## WHAT IS BEING ASKED
Whichever lines of the material contain "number", copy each of them.

GIVEN DATA Start Marker

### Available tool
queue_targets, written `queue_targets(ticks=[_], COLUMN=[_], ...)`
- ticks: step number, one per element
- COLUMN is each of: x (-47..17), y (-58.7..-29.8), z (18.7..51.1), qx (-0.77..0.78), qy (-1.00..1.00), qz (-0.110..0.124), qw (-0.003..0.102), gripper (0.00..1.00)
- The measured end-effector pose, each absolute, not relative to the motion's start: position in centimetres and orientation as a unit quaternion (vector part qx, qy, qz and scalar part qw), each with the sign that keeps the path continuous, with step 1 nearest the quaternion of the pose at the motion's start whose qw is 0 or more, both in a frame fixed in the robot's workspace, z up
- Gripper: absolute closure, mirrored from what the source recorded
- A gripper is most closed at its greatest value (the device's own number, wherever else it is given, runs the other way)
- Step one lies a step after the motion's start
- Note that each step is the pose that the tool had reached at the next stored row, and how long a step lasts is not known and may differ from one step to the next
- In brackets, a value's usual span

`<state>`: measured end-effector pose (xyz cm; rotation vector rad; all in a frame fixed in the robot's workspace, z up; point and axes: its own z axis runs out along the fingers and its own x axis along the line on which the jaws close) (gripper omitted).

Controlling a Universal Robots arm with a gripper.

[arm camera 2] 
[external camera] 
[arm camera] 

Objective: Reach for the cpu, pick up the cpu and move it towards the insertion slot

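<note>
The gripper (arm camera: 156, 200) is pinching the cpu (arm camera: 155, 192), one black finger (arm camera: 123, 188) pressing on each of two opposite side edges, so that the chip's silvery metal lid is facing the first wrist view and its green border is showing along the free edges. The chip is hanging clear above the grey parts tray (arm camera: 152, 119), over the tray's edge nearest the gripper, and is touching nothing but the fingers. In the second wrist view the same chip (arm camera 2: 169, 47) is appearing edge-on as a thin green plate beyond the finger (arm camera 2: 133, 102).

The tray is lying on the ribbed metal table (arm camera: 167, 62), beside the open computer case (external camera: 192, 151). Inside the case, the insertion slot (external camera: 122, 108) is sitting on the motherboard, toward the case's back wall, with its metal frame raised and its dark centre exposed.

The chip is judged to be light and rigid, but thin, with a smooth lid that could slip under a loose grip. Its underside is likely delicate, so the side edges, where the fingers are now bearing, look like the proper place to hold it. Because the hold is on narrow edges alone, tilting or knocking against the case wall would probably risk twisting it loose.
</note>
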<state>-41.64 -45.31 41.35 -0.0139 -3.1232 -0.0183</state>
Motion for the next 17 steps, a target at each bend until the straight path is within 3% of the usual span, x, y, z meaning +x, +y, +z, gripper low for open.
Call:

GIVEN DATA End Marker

## EXERCISE RESULT
- ticks: step number, one per element
- A gripper is most closed at its greatest value (the device's own number, wherever else it is given, runs the other way)

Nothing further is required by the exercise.